Thursday, August 19, 2010

Windows Server 2008 R2 and COM Objects

So we just went through a huge ordeal while trying to decommission an old server and move a legacy website onto a new one. The old server was a 32 bit Windows Server 2003 machine, the new one is 64 bit Windows Server 2008 R2. The website is classic ASP that uses Dimac's JMail control and SoftArtisan's FileUp control, which are both 32 bit.

The result was several HTTP 500 errors and a relatively generic set of log messages. Actually we weren't always seeing anything in the logs. It was fairly perplexing. When we did get error messages they were like this:


800a01ad|ActiveX_component_can't_create_object

8000ffff|Enque:_Error__no_pickupdirectory_found.

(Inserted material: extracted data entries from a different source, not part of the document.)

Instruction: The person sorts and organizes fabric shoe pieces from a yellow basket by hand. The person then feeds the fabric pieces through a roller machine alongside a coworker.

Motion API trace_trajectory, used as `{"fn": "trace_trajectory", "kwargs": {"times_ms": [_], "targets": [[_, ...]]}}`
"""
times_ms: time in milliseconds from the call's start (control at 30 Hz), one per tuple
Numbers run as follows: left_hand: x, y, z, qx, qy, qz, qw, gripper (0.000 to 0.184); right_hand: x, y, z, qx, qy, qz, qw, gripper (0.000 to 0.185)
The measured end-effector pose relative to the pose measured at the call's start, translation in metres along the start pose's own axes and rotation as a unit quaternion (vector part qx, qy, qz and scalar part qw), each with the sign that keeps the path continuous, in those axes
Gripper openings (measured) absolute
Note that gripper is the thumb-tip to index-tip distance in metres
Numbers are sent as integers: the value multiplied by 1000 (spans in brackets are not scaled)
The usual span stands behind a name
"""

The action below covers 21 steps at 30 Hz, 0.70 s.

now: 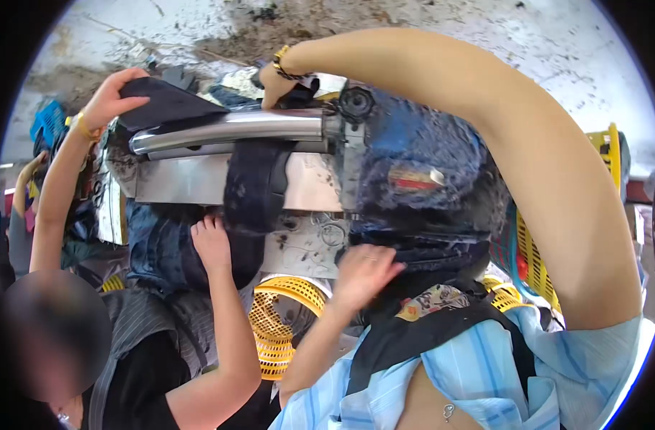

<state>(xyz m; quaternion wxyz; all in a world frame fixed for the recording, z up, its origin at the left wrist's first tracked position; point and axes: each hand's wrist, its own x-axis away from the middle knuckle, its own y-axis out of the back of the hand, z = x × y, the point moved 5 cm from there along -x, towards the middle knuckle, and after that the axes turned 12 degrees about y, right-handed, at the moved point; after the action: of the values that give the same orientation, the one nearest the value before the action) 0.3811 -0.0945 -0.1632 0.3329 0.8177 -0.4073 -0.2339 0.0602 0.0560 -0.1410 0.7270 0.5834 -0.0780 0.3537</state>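
Note:
My right hand [274,85] reaches over the far side of a machine with shiny metal rollers [231,130]. It is closed on dark cloth [302,93] bunched behind the rollers; some fingers are hidden. Nearer me, my left hand [367,274] is slightly blurred, with thumb and fingers apart, beside dark folded cloth [435,251] on the machine's front. A dark fabric strip [256,183] hangs from the rollers over the metal plate. At left, a co-worker's hand [120,100] holds up black cloth [166,104], while that person's other hand [213,240] rests on dark denim [159,247].
A lint-covered blue machine housing [421,147] stands right of the rollers. Below the machine is a yellow plastic basket [288,287], with another yellow basket [535,265] at right. The co-worker sits close on my left. Dirt and lint litter the white floor [557,43].

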Motion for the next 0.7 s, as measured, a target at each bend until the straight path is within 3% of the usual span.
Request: {"fn": "trace_trajectory", "kwargs": {"times_ms": [133,200,233,267,300,367,433,533,567,600,667,700], "targets": [[2,-61,-32,-82,-64,70,992,47,31,8,0,12,-46,-86,995,54],[-3,-68,-44,-94,-133,56,985,41,39,36,14,33,-53,-155,986,47],[-2,-72,-48,-114,-168,46,978,36,56,45,30,104,-80,-102,986,42],[0,-73,-51,-107,-192,26,975,26,76,63,44,123,-73,-173,975,40],[0,-76,-50,-99,-197,55,974,22,91,78,53,139,-64,-241,959,38],[4,-83,-47,-48,-211,96,972,14,90,89,47,191,-41,-222,955,40],[0,-51,-52,11,-193,40,980,11,88,102,33,190,-31,-273,942,42],[3,25,-30,48,-77,-65,994,13,98,117,11,177,-51,-197,963,42],[5,53,-17,47,16,-72,996,17,85,116,-17,134,-56,-281,949,42],[7,80,-4,46,108,-80,990,21,83,120,-31,115,-64,-289,948,42],[11,120,23,94,306,-93,943,23,82,118,-53,111,-71,-336,933,42],[15,128,36,158,359,-141,909,22,82,115,-64,125,-70,-376,916,42]]}}
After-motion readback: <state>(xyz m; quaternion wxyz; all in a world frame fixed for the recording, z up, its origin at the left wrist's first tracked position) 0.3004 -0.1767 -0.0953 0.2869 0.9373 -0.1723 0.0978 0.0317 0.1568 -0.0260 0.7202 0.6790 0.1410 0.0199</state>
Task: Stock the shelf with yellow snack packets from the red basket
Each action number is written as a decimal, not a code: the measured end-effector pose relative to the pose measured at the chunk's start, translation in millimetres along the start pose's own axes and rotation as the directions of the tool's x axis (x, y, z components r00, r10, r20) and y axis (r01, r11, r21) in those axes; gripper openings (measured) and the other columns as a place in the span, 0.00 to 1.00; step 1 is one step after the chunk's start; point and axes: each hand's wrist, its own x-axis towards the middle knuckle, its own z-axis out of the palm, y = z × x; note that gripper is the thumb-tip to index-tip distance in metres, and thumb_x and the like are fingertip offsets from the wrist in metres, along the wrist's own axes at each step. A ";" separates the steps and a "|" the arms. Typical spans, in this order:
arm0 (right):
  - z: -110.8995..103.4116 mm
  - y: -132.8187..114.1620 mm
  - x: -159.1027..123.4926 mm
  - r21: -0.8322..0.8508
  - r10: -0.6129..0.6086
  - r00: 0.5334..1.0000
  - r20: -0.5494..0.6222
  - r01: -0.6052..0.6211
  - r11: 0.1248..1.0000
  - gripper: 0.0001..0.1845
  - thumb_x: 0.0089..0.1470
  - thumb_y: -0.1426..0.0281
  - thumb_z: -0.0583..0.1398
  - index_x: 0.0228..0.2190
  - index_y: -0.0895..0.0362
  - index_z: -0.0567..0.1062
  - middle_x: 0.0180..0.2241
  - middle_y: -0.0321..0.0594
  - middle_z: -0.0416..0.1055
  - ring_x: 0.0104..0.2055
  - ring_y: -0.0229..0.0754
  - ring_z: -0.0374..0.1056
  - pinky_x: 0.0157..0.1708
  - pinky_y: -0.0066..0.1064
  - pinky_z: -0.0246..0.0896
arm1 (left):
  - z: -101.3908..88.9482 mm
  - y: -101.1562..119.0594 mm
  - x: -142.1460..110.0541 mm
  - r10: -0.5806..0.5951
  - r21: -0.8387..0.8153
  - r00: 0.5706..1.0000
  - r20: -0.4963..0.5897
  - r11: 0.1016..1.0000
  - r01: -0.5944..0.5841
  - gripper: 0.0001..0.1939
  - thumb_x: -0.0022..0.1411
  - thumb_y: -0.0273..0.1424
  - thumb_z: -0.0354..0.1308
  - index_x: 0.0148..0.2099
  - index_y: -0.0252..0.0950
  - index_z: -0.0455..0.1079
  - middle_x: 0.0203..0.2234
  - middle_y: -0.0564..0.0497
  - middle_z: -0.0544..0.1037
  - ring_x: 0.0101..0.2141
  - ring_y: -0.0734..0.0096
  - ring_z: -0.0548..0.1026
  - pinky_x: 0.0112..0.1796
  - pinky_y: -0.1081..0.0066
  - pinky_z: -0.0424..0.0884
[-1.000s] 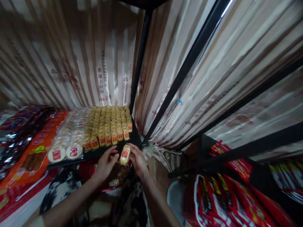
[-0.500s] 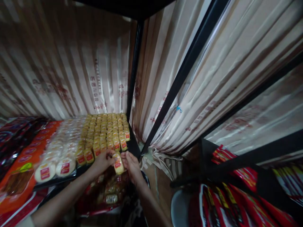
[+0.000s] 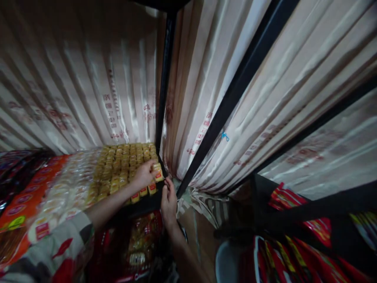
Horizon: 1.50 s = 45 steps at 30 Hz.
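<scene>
My left hand (image 3: 145, 175) reaches over the right end of the rows and grips a small wrapped yellow cake (image 3: 158, 172) with a red label. The cake is at the front of the rightmost column, close to the shelf's corner. Rows of the same yellow wrapped cakes (image 3: 113, 167) stand on the dark shelf (image 3: 147, 203), partly covered by my left hand and forearm. Just right of the shelf edge, my right hand (image 3: 169, 203) is raised with fingers loosely stretched upward, apart from the cake, and nothing shows in it.
White round wrapped cakes (image 3: 60, 192) and orange packs (image 3: 23, 200) lie to the left. Below are bags of brown wrapped food (image 3: 140, 239). A black post (image 3: 165, 78) and a slanted bar (image 3: 219, 114) stand before the curtain (image 3: 129, 86). Red packets (image 3: 294, 255) and a pale bucket (image 3: 225, 261) are at right.
My left hand has carried the cake up and to the right, from in front of the shelf to the rows' right end. My right hand has come off the cake. The view has shifted slightly.
</scene>
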 end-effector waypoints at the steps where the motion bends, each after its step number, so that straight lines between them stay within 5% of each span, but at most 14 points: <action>1: -1.2 -1.2 0.3 -0.031 -0.040 0.999 0.007 0.040 0.999 0.21 0.58 0.63 0.48 0.50 0.58 0.65 0.52 0.47 0.64 0.54 0.44 0.59 0.54 0.41 0.53 | 6.6 -0.4 4.6 0.019 0.029 1.000 0.010 0.999 -0.019 0.14 0.53 0.27 0.54 0.44 0.38 0.65 0.30 0.54 0.74 0.30 0.74 0.72 0.35 0.73 0.68; 6: -3.8 7.2 6.4 -0.157 -0.129 0.989 0.070 0.139 0.978 0.22 0.59 0.65 0.47 0.50 0.60 0.67 0.54 0.49 0.61 0.57 0.44 0.55 0.58 0.42 0.48 | 23.9 -0.9 12.6 0.131 0.193 0.988 0.087 0.970 -0.146 0.12 0.54 0.25 0.53 0.42 0.39 0.65 0.36 0.52 0.74 0.36 0.72 0.72 0.40 0.73 0.67; 15: 5.8 37.6 11.4 -0.186 -0.118 0.977 0.181 0.151 0.971 0.21 0.56 0.69 0.48 0.48 0.59 0.71 0.53 0.47 0.64 0.56 0.43 0.58 0.56 0.41 0.52 | 26.4 -4.0 3.2 0.112 0.487 0.983 0.143 0.857 -0.168 0.12 0.56 0.25 0.50 0.44 0.36 0.66 0.44 0.46 0.68 0.48 0.64 0.65 0.47 0.67 0.64; 27: 10.0 50.6 13.2 -0.249 -0.115 0.974 0.196 0.163 0.955 0.21 0.54 0.72 0.48 0.46 0.65 0.72 0.49 0.53 0.67 0.52 0.46 0.61 0.54 0.41 0.56 | 30.9 -8.7 4.0 0.074 0.555 0.986 0.149 0.819 -0.145 0.15 0.57 0.23 0.47 0.46 0.38 0.65 0.43 0.47 0.68 0.46 0.65 0.65 0.46 0.67 0.63; 34: 14.7 51.6 12.5 -0.286 -0.153 0.982 0.108 0.178 0.942 0.20 0.51 0.75 0.50 0.45 0.59 0.73 0.46 0.50 0.66 0.50 0.46 0.62 0.51 0.41 0.59 | 32.5 -5.6 7.0 0.037 0.602 0.988 0.150 0.789 -0.120 0.16 0.58 0.21 0.44 0.47 0.34 0.65 0.45 0.43 0.68 0.49 0.62 0.64 0.48 0.67 0.62; 45: 14.6 50.2 13.7 -0.289 -0.155 0.976 0.153 0.195 0.937 0.28 0.47 0.81 0.48 0.49 0.56 0.71 0.43 0.47 0.66 0.46 0.43 0.64 0.47 0.35 0.62 | 34.0 -6.1 7.1 0.018 0.588 0.989 0.148 0.802 -0.103 0.21 0.58 0.21 0.44 0.53 0.37 0.62 0.45 0.44 0.68 0.48 0.64 0.64 0.47 0.66 0.63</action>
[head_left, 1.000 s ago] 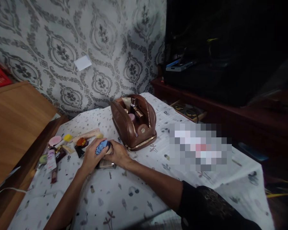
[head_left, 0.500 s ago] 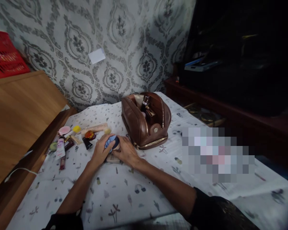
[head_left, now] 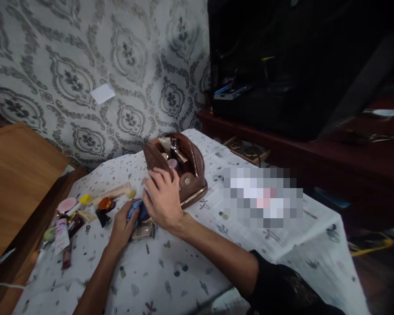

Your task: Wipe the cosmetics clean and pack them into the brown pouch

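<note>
The left hand [head_left: 123,223] curls round a blue ruffled item [head_left: 135,212], its dark blue side facing roughly 3 o'clock; its long axis cannot be told behind the fingers. The right hand [head_left: 164,199] holds nothing visible, fingers spread towards 11 o'clock before the brown bag [head_left: 197,188]; whether they touch it is unclear. The bag, at the left hand's 1 o'clock, gapes unzipped, its length running 11 to 5 o'clock; inside are a silver-capped bottle [head_left: 174,143] and a pinkish round piece [head_left: 173,164]. A flat compact [head_left: 143,232] lies just below the ruffled item, towards 6 o'clock. Cosmetics [head_left: 62,234] crowd the cloth-covered desk [head_left: 170,275] at 9 o'clock. Patterned wallpaper [head_left: 131,52] rises at 12, a black screen [head_left: 265,78] at 1.
</note>
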`<state>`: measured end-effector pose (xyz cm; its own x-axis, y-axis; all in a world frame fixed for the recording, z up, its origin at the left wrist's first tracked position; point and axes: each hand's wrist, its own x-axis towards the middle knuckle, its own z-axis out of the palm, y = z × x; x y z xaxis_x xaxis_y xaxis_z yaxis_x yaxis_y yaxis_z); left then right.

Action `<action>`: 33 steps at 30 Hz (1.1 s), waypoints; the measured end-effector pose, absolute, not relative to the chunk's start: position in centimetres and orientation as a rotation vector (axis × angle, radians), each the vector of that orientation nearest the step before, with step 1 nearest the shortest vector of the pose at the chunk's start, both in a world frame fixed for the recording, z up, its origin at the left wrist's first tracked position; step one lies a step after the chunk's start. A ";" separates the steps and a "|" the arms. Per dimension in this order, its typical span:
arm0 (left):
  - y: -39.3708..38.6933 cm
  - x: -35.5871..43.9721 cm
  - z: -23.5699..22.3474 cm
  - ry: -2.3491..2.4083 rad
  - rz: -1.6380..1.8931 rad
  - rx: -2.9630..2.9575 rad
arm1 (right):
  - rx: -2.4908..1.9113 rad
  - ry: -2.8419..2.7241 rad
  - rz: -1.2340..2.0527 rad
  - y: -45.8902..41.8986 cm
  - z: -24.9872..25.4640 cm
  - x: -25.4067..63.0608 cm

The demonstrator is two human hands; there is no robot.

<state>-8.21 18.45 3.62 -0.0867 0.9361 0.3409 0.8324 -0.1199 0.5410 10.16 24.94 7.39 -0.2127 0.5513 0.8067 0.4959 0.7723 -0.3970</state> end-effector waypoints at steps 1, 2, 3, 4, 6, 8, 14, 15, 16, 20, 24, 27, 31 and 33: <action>18.5 -8.3 3.6 1.978 0.996 2.010 | -0.778 -1.875 0.074 24.9 7.4 10.2; 18.5 -8.3 3.4 1.980 1.009 2.012 | -0.746 -1.887 0.081 24.7 7.4 10.2; 18.5 -8.4 3.3 1.979 1.026 2.016 | -0.716 -1.895 0.084 24.6 7.4 10.2; 18.6 -8.5 3.2 1.979 1.048 2.021 | -0.689 -1.903 0.085 24.4 7.4 10.2; 18.6 -8.7 3.0 1.978 1.079 2.038 | -0.650 -1.929 0.087 24.2 7.4 10.2; 18.6 -8.9 2.8 1.971 1.082 2.060 | -0.633 -1.955 0.096 24.1 7.3 10.3; 18.6 -9.0 2.9 1.968 1.040 2.078 | -0.620 -1.999 0.124 24.2 7.0 10.1; 18.6 -8.9 2.9 1.977 1.038 2.073 | -0.620 -1.999 0.119 24.3 6.9 10.1; 18.6 -8.9 2.9 1.984 1.037 2.070 | -0.622 -1.998 0.115 24.3 6.9 10.1; 18.6 -8.6 3.1 1.988 1.039 2.062 | -0.631 -1.996 0.114 24.4 6.9 10.1; 18.4 -8.2 3.4 1.977 1.058 2.023 | -0.651 -1.962 0.120 24.5 6.8 10.0; 18.3 -8.0 3.6 1.947 1.060 2.017 | -0.667 -1.955 0.141 24.3 6.6 9.8; 18.2 -7.9 3.7 1.926 1.050 2.001 | -0.655 -1.961 0.122 24.1 6.4 9.6; 18.2 -7.9 3.7 1.924 1.045 1.993 | -0.654 -1.963 0.115 24.0 6.4 9.7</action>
<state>-7.90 18.21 3.69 -0.0849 0.9311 0.3547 0.8044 -0.1460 0.5759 9.66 24.04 6.38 -0.3329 0.4914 0.8048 0.3941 0.8479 -0.3547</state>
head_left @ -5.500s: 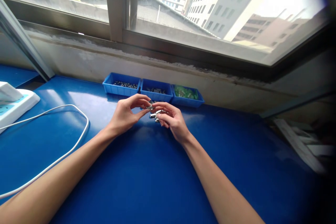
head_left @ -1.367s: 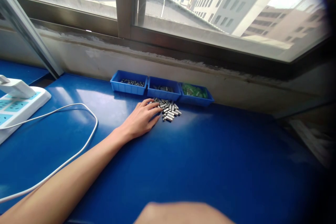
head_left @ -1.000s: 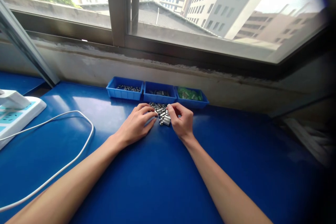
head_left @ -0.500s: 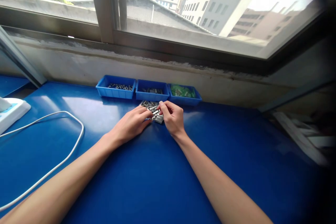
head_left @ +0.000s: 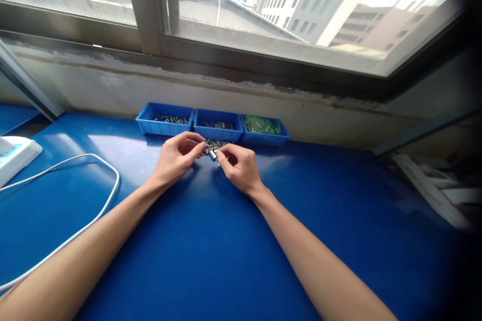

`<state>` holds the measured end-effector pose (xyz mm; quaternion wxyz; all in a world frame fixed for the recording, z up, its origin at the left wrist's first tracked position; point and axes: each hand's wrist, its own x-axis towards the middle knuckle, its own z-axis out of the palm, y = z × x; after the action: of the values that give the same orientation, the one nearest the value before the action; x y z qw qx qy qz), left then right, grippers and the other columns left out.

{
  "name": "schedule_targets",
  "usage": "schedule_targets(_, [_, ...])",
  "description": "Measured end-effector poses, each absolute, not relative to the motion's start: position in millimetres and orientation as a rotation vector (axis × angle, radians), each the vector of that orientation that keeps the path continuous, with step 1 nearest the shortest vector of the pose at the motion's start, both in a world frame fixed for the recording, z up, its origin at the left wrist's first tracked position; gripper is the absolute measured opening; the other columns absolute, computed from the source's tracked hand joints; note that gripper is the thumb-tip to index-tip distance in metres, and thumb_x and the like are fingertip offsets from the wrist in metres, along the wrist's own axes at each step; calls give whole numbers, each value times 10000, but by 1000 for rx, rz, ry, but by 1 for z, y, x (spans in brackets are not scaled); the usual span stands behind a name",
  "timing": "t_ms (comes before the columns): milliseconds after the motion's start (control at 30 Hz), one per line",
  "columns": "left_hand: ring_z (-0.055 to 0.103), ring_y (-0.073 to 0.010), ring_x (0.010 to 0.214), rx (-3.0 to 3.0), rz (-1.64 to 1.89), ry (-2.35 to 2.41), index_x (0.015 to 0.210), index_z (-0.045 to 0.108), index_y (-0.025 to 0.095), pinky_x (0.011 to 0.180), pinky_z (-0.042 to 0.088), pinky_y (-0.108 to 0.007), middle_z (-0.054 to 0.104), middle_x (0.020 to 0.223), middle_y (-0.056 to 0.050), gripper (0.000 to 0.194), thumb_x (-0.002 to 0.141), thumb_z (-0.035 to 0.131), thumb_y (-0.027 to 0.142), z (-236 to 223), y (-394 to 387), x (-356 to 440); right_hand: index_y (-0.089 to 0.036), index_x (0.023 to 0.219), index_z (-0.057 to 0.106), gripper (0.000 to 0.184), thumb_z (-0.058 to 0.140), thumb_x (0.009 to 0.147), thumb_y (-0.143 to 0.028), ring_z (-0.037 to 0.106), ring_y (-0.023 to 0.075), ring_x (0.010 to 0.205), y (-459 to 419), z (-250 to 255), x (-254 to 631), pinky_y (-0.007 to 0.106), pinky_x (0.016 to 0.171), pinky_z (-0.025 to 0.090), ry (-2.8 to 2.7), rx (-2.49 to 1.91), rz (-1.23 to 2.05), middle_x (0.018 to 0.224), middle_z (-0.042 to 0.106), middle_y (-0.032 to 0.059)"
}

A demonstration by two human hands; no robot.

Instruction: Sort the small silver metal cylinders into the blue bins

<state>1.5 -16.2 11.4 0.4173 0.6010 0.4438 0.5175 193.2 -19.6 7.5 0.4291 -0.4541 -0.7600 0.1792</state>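
we cannot tell whether the left hand (head_left: 173, 159) or the right hand (head_left: 241, 166) grips anything, the metal parts (head_left: 213, 146) at their tips being too small, and both hide some of those parts from us. the left edge cuts off the power strip (head_left: 23, 154) and, at both ends, the white cable (head_left: 118, 179). far to the right, we see pale objects (head_left: 433, 192) too blurred to name.

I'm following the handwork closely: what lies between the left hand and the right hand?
In the head view, a cluster of small metal pieces lies between the left hand and the right hand, before the middle blue bin.
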Motion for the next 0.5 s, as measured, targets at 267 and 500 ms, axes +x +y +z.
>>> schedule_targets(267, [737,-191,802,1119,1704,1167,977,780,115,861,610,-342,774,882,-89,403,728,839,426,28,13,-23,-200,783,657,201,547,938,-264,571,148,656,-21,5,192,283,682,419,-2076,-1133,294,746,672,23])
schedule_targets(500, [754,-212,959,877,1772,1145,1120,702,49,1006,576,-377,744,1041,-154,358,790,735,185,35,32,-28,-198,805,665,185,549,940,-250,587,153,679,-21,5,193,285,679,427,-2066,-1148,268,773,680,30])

80004005|[Microsoft][ODBC_Driver_Manager]_Data_source_name_not_found_and_no_default_driver_specified

The first part of the solution was to set the application pool for that website to 32 bit. You do this by opening IIS Manager, select Application Pools, select the application pool you're modifying, in the Actions pane click Advanced Settings..., then set Enable 32-Bit Applications to True. After you've done that, reset IIS and try your site. If the site still isn't working, reboot your machine. Apparently Windows isn't all that keen on switching between 64 and 32 bit, so sometimes a reboot is in order. [We had to.]

Maybe that will fix your problems, it didn't for us. In fact, the ODBC error seems to stem from this action. Apparently when you create an ODBC DSN it's only available to 64 bit processes. You have to create the DSN in the 32 bit space by using the 32 bit Data Source Administrator from the SysWOW64 directory [odbcad32.exe].

We still had those pesky JMail errors. The object was created successfully but we were getting File I/O errors. We followed advice that suggested we should copy the DLL to the SysWOW64 directory and register it there. No change. We modified the permissions on the DLL to allow everyone to read and execute it. No change.

What we hadn't thought of yet was to modify permissions on the SMTP pickup folder. We didn't think of this because the test page we'd created had everything but the instantiation commented. Still, this simple change made all the difference. For whatever reason, giving write permission to the IUSR didn't fix this. We tried a few other users before we gave up and just gave all local users write permission to the pickup folder. This did the trick.

Overall this was a royal pain. That's why I stopped to do this quick write up. I hope it helps.

1 comment:

Anonymous said...

Wow... this did indeed help. I actually haven't tried your solutions yet, but it is the exact same issue, so I'm sure a combination of changing permission or going from 64 bit to 32 bit in the app pool may help. THANKS!